Counting ocurrences of certain words case-insensitive in an XML element
質問
Following is the structure of the XML file -
<Datas>
<Data>
<Name>Information</Name>
<Desc>Today is Monday, the starting day of the week.</Desc>
</Data>
<Data>
<Name>Stackoverflow.com</Name>
<Desc>Yesterday 1200 questions were posted. <b>TODAY</b>, till now 1300 questions are posted. So, today will be an important day for all the senior members.</Desc>
</Data>
</Datas>
In the above XML, I want to count the occurrences of word today
. This word can be in any format like - Today
, today
, TODAY
or toDay
. The last one is not correct but in case if user types like this, it shouldnt be missed.
I am using query -
count(/Datas/Data[contains(translate(Desc,'abcdefghijklmnopqrstuvwxyz', 'ABCDEFGHIJKLMNOPQRSTUVWXY'), 'TODAY')])
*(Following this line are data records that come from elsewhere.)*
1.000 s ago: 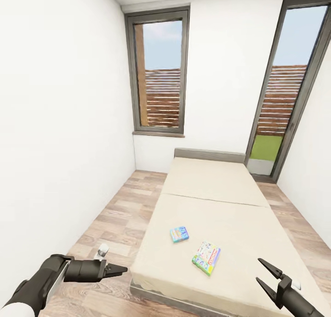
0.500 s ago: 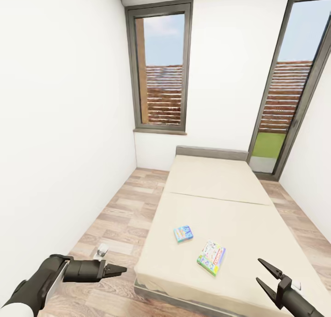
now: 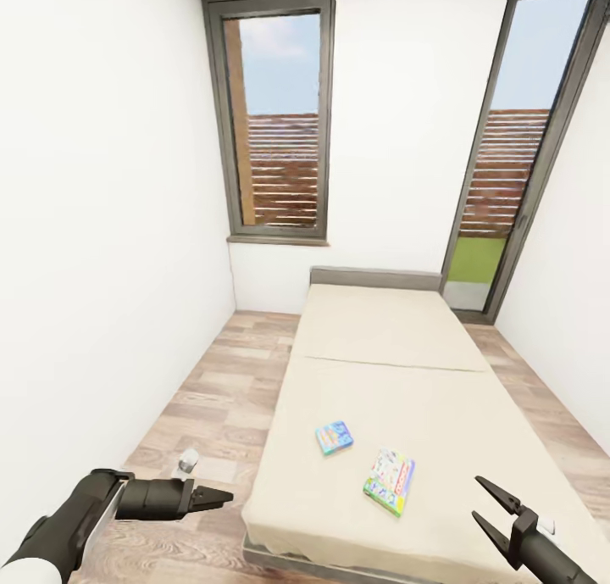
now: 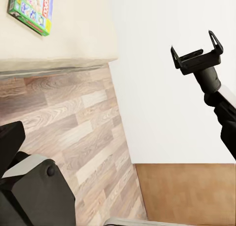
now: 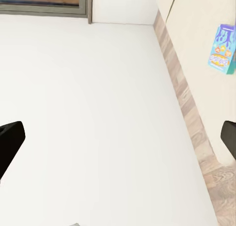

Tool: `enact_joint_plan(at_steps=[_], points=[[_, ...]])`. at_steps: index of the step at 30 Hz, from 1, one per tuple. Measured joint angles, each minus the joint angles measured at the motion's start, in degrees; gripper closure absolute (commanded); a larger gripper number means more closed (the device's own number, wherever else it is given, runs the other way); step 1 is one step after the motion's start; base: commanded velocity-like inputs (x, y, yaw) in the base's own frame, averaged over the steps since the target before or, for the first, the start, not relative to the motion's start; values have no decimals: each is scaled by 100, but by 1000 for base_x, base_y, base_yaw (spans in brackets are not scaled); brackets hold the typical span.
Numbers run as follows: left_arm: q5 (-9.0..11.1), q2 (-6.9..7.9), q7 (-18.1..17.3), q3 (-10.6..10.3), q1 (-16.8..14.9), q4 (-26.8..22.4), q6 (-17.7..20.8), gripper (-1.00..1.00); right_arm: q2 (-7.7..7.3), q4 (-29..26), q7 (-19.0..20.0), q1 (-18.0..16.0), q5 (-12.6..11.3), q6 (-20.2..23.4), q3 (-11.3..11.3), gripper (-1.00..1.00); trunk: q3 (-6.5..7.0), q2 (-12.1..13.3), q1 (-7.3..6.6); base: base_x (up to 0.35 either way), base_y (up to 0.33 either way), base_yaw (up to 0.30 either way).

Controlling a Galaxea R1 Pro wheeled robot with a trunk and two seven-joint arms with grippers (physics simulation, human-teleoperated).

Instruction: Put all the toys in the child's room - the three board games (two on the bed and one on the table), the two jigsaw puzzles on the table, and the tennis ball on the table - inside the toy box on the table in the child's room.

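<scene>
My left gripper point(image 3: 222, 497) hangs low over the wood-plank floor point(image 3: 212, 406), fingers pressed together; my right gripper point(image 3: 496, 509) is spread, over the near corner of the beige mattress bed point(image 3: 381, 347). Two board games lie flat on it, apart — a green-edged multicolour box point(image 3: 390, 481) nearer, a smaller light blue box point(image 3: 334, 437) beyond. Since a second ago the camera has shifted; the boxes have not moved. Their print is too small to read.

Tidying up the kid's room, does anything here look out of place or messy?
Two board games lie loose and askew on the bare bed: a light blue one and a green-edged one. Nothing looks spilled or damaged.
</scene>
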Motion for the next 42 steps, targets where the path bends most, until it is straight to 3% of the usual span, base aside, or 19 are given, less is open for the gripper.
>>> enact_joint_plan(at_steps=[21, 42], points=[[2, 29, -5, 0, 0, -3, 0, -100, 0, 4, 7, 1, -10, -4, 1, -100, -10, 0, 0, 41, 57, -252], [4, 54, -9, 1, 2, -5, 0, -100, 17, 1, -20, 1, 20, -25, 1, -100, -10, 0, 0, 104, 85, -21]])
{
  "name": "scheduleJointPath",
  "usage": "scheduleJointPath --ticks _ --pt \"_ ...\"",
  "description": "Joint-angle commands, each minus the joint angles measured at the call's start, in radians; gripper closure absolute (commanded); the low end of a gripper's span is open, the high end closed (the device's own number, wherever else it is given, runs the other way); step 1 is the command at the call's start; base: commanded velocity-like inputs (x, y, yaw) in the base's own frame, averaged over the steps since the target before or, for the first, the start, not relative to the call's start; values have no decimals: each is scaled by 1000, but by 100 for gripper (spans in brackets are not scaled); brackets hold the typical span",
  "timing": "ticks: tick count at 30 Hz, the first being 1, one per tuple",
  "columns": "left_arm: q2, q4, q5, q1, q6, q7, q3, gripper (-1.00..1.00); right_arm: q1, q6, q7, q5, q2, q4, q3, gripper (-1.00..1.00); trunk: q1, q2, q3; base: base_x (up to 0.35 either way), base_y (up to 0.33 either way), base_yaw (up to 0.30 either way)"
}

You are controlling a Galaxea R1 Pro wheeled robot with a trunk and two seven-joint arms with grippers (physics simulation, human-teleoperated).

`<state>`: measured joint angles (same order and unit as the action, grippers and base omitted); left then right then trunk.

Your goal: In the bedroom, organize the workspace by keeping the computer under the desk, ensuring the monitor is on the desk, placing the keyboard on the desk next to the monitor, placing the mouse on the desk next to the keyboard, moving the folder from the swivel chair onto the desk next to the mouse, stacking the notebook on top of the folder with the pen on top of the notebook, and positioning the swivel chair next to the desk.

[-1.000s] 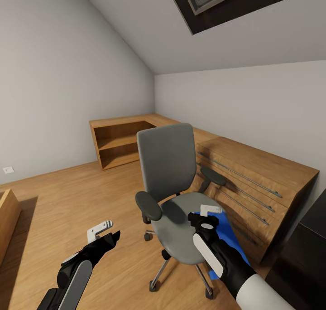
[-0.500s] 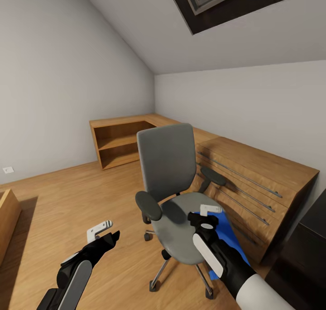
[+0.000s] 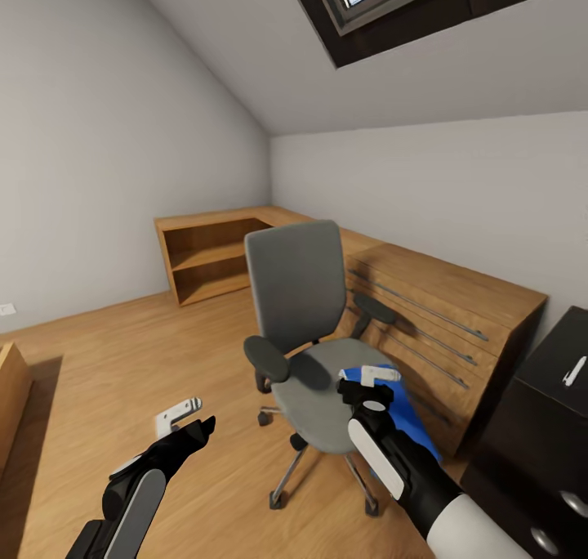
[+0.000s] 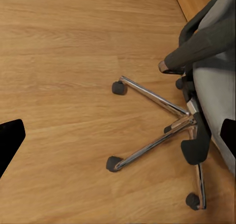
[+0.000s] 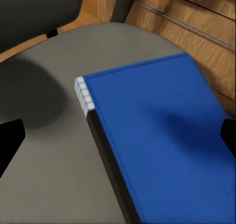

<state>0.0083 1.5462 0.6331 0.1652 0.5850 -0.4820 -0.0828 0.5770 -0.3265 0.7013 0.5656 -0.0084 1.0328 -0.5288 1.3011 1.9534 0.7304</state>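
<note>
Directly under the open right gripper (image 3: 369, 377) lay the blue folder (image 5: 162, 135) on the swivel chair (image 3: 314, 363) seat, spine toward the backrest; the left gripper (image 3: 186, 416), also open, hung farther off.

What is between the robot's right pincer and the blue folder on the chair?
Nothing. In the right wrist view the blue folder lies flat on the chair's grey seat, with only open air before the open right pincer above it.
</note>
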Motion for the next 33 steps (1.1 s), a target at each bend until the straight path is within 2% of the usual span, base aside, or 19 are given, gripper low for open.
scheduleJointPath --ticks 1,6,18,21,24,25,26,29,30,31,32,33 --pt "1 2 11 1 1 -10 -2 -100 1 -5 7 5 -1 1 -4 -100 0 1 0 -2 10 -252" --pt "1 2 10 1 1 -11 -2 -100 1 -5 7 5 -2 1 -4 -100 0 1 -4 -82 72 -255" --pt "2 -11 10 1 -2 -5 0 -100 1 -5 7 5 -1 1 -2 -100 0 1 -11 -239 145 -213" --pt "3 -12 10 1 1 -4 2 -100 1 -5 7 7 0 2 26 -100 0 1 -11 -138 9 -11" --pt "4 -10 10 1 2 -3 4 -100 1 -5 7 29 -3 3 44 -100 0 1 -11 -42 3 -3" --pt "4 -8 10 1 2 -3 4 -100 1 -5 7 49 -8 4 48 -100 0 1 -11 -19 1 -2" --pt "1 7 10 1 4 -8 13 -100 0 23 1 231 -86 36 53 -100 4 8 -8 -2 0 0" --pt "1 9 10 1 4 -10 26 -100 -1 50 -1 375 -156 58 53 -100 15 29 2 0 0 0" --pt "1 15 11 1 4 -10 30 -100 -2 56 -9 459 -191 73 53 -100 19 36 5 0 0 0" --pt "1 19 11 1 4 -10 31 -100 -2 57 -15 487 -203 77 53 -100 23 43 8 0 0 0" --pt "0 27 11 1 4 -10 32 -100 -3 59 -35 542 -226 80 53 -100 27 50 11 0 0 0" --pt "0 29 11 1 5 -10 32 -100 -4 60 -50 568 -237 80 53 -100 31 57 14 0 0 0"
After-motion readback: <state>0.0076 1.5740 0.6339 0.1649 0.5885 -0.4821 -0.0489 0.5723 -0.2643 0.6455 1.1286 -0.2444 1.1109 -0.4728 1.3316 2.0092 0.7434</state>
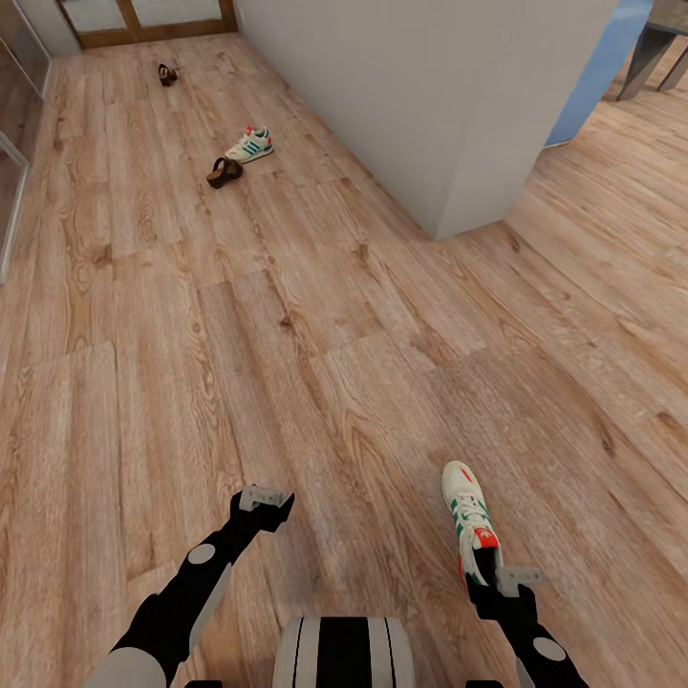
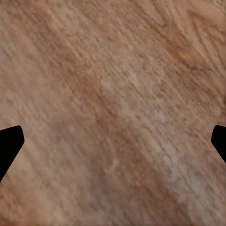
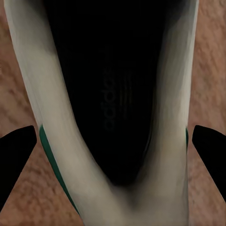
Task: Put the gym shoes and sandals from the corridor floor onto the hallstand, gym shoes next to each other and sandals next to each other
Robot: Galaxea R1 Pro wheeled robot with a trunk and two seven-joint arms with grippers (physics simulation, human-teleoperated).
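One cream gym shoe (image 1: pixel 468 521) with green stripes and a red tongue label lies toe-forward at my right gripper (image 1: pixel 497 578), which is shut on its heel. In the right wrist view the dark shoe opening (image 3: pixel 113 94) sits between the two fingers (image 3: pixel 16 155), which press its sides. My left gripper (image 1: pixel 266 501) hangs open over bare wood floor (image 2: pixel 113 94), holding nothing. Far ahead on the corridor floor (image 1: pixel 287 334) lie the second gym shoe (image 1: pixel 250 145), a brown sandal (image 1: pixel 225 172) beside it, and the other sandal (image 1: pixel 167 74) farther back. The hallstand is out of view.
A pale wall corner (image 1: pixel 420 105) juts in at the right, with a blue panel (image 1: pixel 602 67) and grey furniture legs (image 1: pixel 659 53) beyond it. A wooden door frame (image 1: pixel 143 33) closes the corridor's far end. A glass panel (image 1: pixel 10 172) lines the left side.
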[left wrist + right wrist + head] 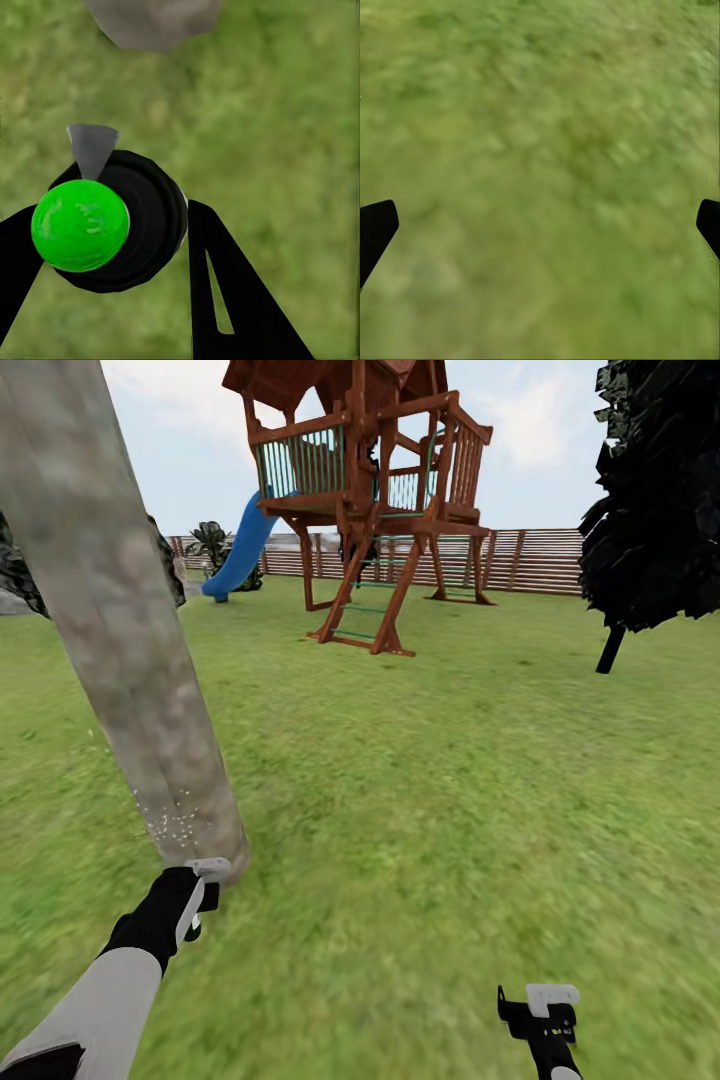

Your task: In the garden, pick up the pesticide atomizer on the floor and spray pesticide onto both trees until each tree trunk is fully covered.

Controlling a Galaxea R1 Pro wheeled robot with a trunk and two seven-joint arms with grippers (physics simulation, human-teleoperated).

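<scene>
One tree trunk (120, 630), thick and mottled grey-tan, rises at the left of the head view; its crown is out of view. Pale specks (168, 822) dot the bark near its base. My left gripper (200, 895) sits just in front of the trunk's foot. In the left wrist view this gripper (112, 255) is shut on the pesticide atomizer (120, 221), a black round body with a bright green ball and a grey nozzle aimed at the trunk base (150, 22). My right gripper (540, 1010) hangs over grass at the lower right, open (540, 232) and holding nothing.
A wooden play tower (370, 490) with a blue slide (240, 550) stands ahead in mid-lawn. A near-black conifer (655, 500) is at the right. The brown slat fence (530, 560) closes the back, with a small palm (213, 545) by it. Open grass (450, 790) lies between.
</scene>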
which is results 2,but there are in all 3 !! How to include all?
解決
If you're using BaseX (which you are as I remember), you can use the non-standard ft:count
which makes life easier a lot.
ft:count(//*[text() contains text "today"])
Additional benefit is that this query will be able to use the full text index, which will be much faster than tokenizing the document for each query. Remember setting a full text index without capitalization.
他のヒント
This one counts 3:
count(/Datas/Data//text()/tokenize(upper-case(.), "[\P{L}]")[. = "TODAY"])
It uses fn:upper-case for case normalization, and fn:tokenize to isolate the words. Note that words here are required to be separated by non-letters, which behaves different than the original query using fn:contains. That might be what you want, though.